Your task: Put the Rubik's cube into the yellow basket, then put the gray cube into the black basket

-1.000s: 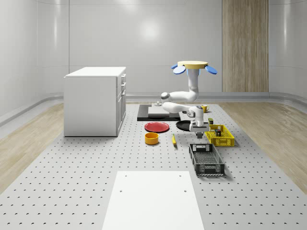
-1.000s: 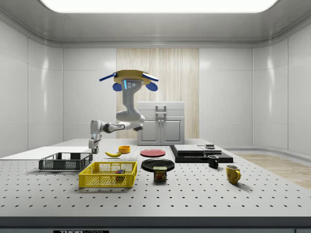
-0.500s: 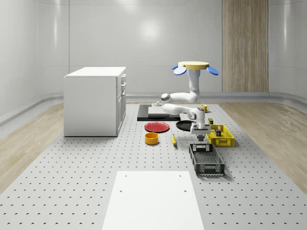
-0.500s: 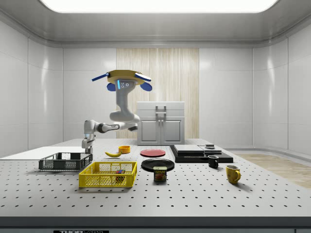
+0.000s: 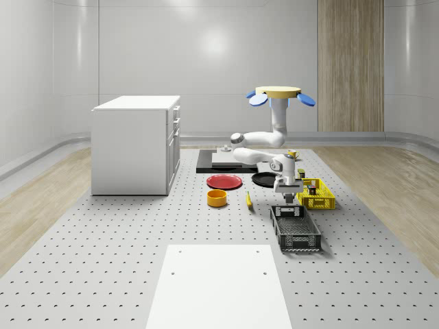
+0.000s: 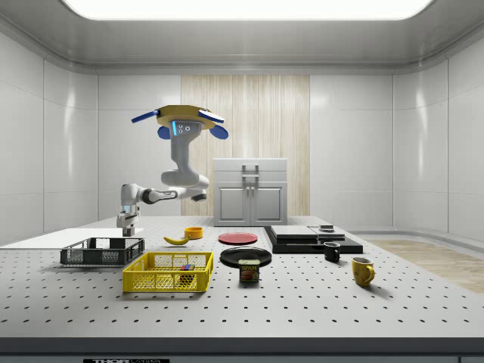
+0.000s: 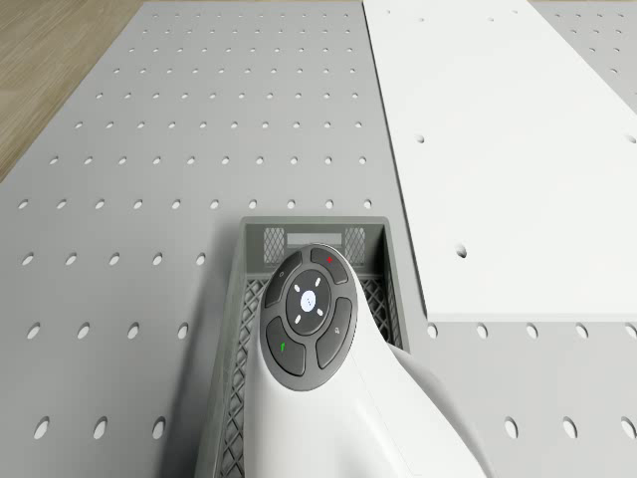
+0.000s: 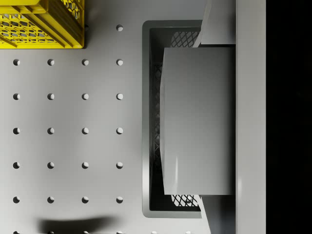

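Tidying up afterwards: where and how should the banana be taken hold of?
Grip the banana across its middle, from straight above: it lies flat on the table, long and narrow. The gripper is shut on the gray cube now.

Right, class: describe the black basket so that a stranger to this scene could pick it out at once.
Start at the perforated table. Just past its white panel lies the black basket, under the gripper. Unlike the yellow basket beside it, it is dark mesh, long and narrow.
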You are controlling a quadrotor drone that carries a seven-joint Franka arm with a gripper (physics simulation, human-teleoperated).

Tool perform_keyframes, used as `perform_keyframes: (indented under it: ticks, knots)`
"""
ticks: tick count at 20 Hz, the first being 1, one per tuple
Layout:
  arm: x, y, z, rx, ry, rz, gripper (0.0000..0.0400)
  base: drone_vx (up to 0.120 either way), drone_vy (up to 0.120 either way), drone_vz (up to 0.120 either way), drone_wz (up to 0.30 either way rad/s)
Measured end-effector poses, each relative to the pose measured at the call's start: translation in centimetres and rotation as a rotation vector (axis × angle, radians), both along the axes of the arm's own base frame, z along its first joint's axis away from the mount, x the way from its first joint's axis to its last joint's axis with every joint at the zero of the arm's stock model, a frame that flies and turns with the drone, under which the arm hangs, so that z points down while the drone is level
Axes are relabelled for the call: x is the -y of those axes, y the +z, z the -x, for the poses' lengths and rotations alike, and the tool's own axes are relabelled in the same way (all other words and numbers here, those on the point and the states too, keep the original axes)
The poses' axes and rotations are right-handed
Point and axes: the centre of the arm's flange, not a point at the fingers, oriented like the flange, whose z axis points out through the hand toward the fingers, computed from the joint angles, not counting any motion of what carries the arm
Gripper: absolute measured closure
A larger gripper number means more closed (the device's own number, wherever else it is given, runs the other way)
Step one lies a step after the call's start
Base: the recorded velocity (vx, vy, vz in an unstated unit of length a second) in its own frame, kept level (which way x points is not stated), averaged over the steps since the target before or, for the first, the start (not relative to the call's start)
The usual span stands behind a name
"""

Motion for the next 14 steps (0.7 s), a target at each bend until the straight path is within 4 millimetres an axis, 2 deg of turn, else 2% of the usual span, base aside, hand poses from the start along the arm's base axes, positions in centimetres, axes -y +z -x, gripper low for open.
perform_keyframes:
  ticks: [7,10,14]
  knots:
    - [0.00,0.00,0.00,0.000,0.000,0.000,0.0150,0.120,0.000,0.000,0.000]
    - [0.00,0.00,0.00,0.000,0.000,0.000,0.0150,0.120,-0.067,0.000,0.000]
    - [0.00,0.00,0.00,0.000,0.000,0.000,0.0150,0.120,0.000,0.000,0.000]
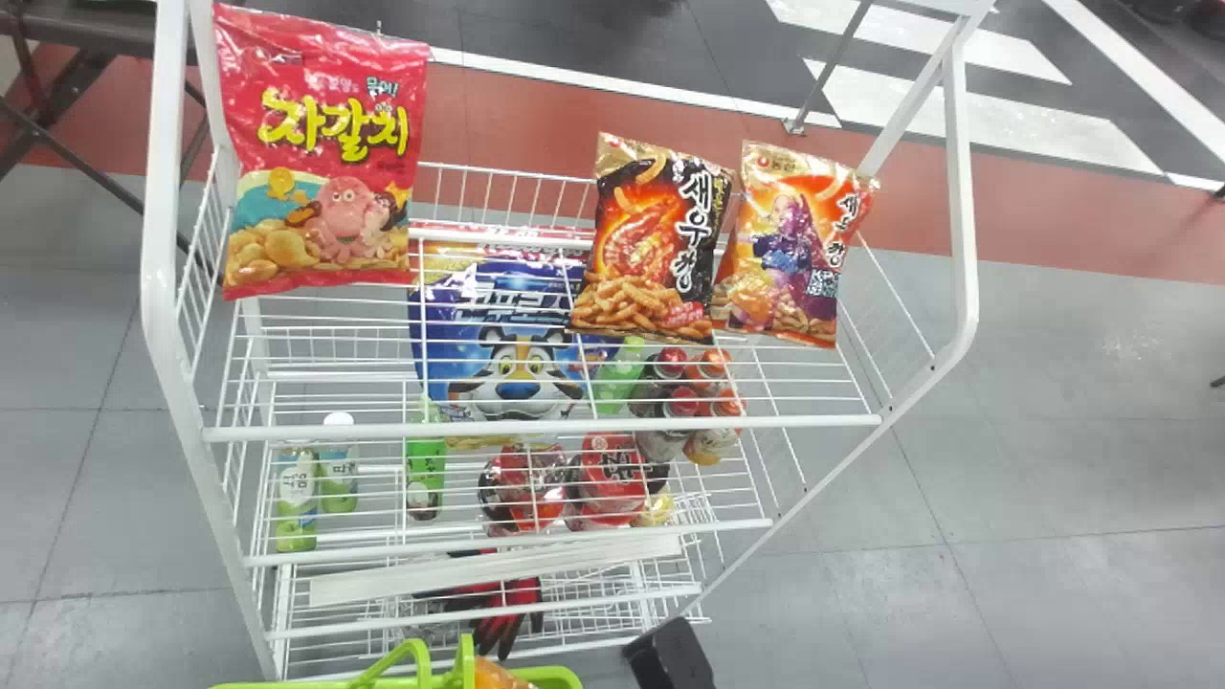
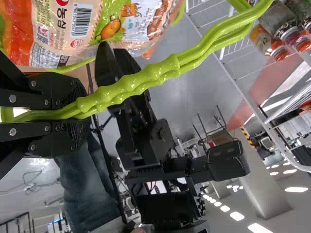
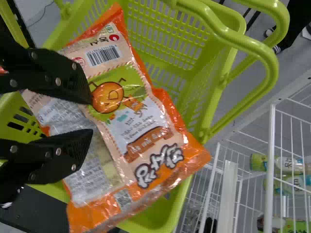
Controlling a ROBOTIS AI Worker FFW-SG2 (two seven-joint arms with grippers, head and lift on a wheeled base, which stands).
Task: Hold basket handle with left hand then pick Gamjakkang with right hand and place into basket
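Evidently the right gripper (image 1: 670, 655), whose black body edges in at the bottom of the head view, is open: in its wrist view the fingertips (image 3: 86, 99) stand apart, with a moderate gap. The orange snack bag (image 3: 131, 121) lies just beyond them, its printed back facing the camera and visible through that gap. It slants across the mouth of the green basket (image 3: 165, 29), extending past the tips; how deep it sits, I can't tell. The left gripper (image 2: 86, 114) is closed around the paired handles (image 2: 141, 77) of the basket, with the bag near it, to one side of the handles. Beyond the basket, a white wire rack (image 1: 545, 422) holds other snack bags and bottles.
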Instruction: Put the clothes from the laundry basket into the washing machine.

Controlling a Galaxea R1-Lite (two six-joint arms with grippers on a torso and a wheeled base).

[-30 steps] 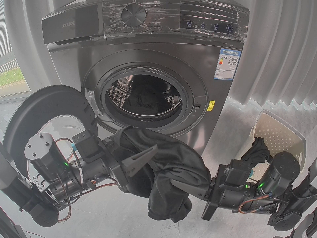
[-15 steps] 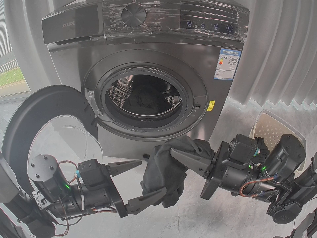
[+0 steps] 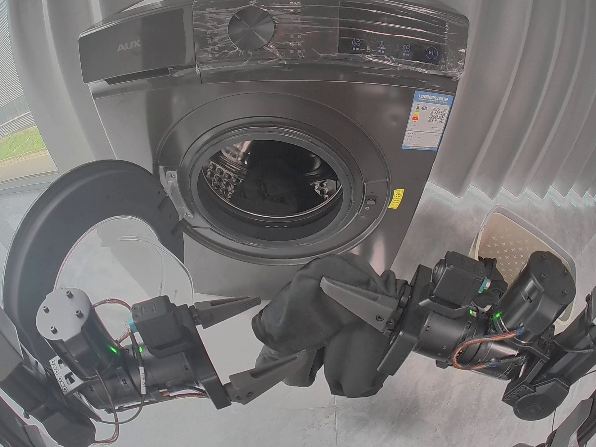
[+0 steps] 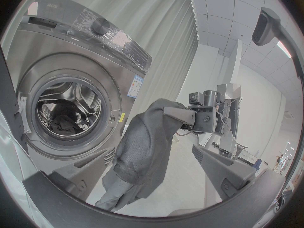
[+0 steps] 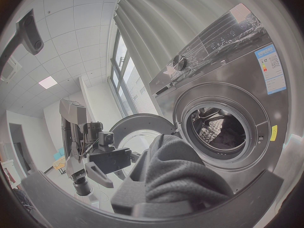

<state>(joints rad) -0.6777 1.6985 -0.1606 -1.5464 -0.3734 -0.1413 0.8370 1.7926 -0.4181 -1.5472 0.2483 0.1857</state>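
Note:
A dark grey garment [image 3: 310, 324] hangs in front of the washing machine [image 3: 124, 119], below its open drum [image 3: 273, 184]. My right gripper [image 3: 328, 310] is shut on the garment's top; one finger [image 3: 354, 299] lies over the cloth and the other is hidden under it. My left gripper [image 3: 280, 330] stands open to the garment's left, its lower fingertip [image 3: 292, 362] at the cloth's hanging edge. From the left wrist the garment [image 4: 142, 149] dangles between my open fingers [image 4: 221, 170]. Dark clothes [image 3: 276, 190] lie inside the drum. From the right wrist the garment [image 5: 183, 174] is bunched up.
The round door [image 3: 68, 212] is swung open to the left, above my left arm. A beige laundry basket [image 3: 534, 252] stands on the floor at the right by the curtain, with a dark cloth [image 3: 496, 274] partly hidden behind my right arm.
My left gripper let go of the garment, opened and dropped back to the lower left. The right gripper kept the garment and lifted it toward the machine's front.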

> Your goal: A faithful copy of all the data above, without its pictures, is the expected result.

> Response to the task:
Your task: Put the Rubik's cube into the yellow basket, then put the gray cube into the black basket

-1.000s: 
-1.000s: 
-0.500s: 
-0.500s: 
+0.000s: 
+0.000s: 
+0.000s: 
+0.000s: 

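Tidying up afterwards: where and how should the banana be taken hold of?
Grip the banana across its middle, from straight above: it lies flat on the table, long and narrow. The gripper is shut on the gray cube now.

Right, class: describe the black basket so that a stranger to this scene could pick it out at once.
Start at the perforated table. Just past its white panel lies the black basket, under the gripper. Unlike the yellow basket beside it, it is dark mesh, long and narrow.
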You are controlling a quadrotor drone that carries a seven-joint Franka arm with a gripper (physics simulation, human-teleoperated).

Tool perform_keyframes, used as `perform_keyframes: (indented under it: ticks, knots)`
"""
ticks: tick count at 20 Hz, the first being 1, one per tuple
Layout:
  arm: x, y, z, rx, ry, rz, gripper (0.0000..0.0400)
  base: drone_vx (up to 0.120 either way), drone_vy (up to 0.120 either way), drone_vz (up to 0.120 either way), drone_wz (up to 0.30 either way rad/s)
Measured end-effector poses, each relative to the pose measured at the call's start: translation in centimetres and rotation as a rotation vector (axis × angle, radians), both along the axes of the arm's own base frame, z along its first joint's axis away from the mount, x the way from its first joint's axis to its last joint's axis with every joint at the zero of the arm's stock model, a frame that flies and turns with the drone, under which the arm hangs, so that z points down while the drone is level
Axes are relabelled for the call: x is the -y of those axes, y the +z, z the -x, for the poses' lengths and rotations alike, and the tool's own axes are relabelled in the same way (all other words and numbers here, those on the point and the states too, keep the original axes)
The poses' axes and rotations are right-handed
Point and axes: the centre of the arm's flange, not a point at the fingers, oriented like the flange, whose z axis points out through the hand toward the fingers, computed from the joint angles, not counting any motion of what carries the arm
Gripper: absolute measured closure
A larger gripper number means more closed (the device's own number, wherever else it is given, runs the other way)
Step one lies a step after the call's start
Base: the recorded velocity (vx, vy, vz in an unstated unit of length a second) in its own frame, kept level (which way x points is not stated), averaged over the steps since the target before or, for the first, the start (not relative to the call's start)
The usual span stands behind a name
"""

Motion for the next 14 steps (0.7 s), a target at each bend until the straight path is within 4 millimetres an axis, 2 deg of turn, else 2% of the usual span, base aside, hand poses from the start along the arm's base axes, positions in centimetres, axes -y +z -x, gripper low for open.
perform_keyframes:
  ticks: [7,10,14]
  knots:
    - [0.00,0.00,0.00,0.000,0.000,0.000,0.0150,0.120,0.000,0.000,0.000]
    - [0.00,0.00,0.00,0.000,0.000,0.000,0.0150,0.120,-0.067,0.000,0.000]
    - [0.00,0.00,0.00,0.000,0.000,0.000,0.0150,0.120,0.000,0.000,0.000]
Controlling a ROBOTIS AI Worker FFW-SG2 (two seven-joint arms with grippers, head and lift on a wheeled base, which stands).
Task: Hold basket handle with left hand then pick Gamjakkang with right hand and place into basket
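Evidently the right gripper (image 1: 670, 655), whose black body edges in at the bottom of the head view, is open: in its wrist view the fingertips (image 3: 86, 99) stand apart, with a moderate gap. The orange snack bag (image 3: 131, 121) lies just beyond them, its printed back facing the camera and visible through that gap. It slants across the mouth of the green basket (image 3: 165, 29), extending past the tips; how deep it sits, I can't tell. The left gripper (image 2: 86, 114) is closed around the paired handles (image 2: 141, 77) of the basket, with the bag near it, to one side of the handles. Beyond the basket, a white wire rack (image 1: 545, 422) holds other snack bags and bottles.
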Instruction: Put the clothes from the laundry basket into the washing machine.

Controlling a Galaxea R1-Lite (two six-joint arms with grippers on a torso and a wheeled base).

[-30 steps] 
[-15 steps] 
[+0 steps] 
[+0 steps] 
[+0 steps] 

<state>(joints rad) -0.6777 1.6985 -0.1606 -1.5464 -0.3734 -0.1413 0.8370 1.7926 -0.4181 -1.5472 0.2483 0.1857</state>
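Note:
A dark grey garment [image 3: 310, 324] hangs in front of the washing machine [image 3: 124, 119], below its open drum [image 3: 273, 184]. My right gripper [image 3: 328, 310] is shut on the garment's top; one finger [image 3: 354, 299] lies over the cloth and the other is hidden under it. My left gripper [image 3: 280, 330] stands open to the garment's left, its lower fingertip [image 3: 292, 362] at the cloth's hanging edge. From the left wrist the garment [image 4: 142, 149] dangles between my open fingers [image 4: 221, 170]. Dark clothes [image 3: 276, 190] lie inside the drum. From the right wrist the garment [image 5: 183, 174] is bunched up.
The round door [image 3: 68, 212] is swung open to the left, above my left arm. A beige laundry basket [image 3: 534, 252] stands on the floor at the right by the curtain, with a dark cloth [image 3: 496, 274] partly hidden behind my right arm.
My left gripper let go of the garment, opened and dropped back to the lower left. The right gripper kept the garment and lifted it toward the machine's front.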

The exercise is done, and no more output is needed.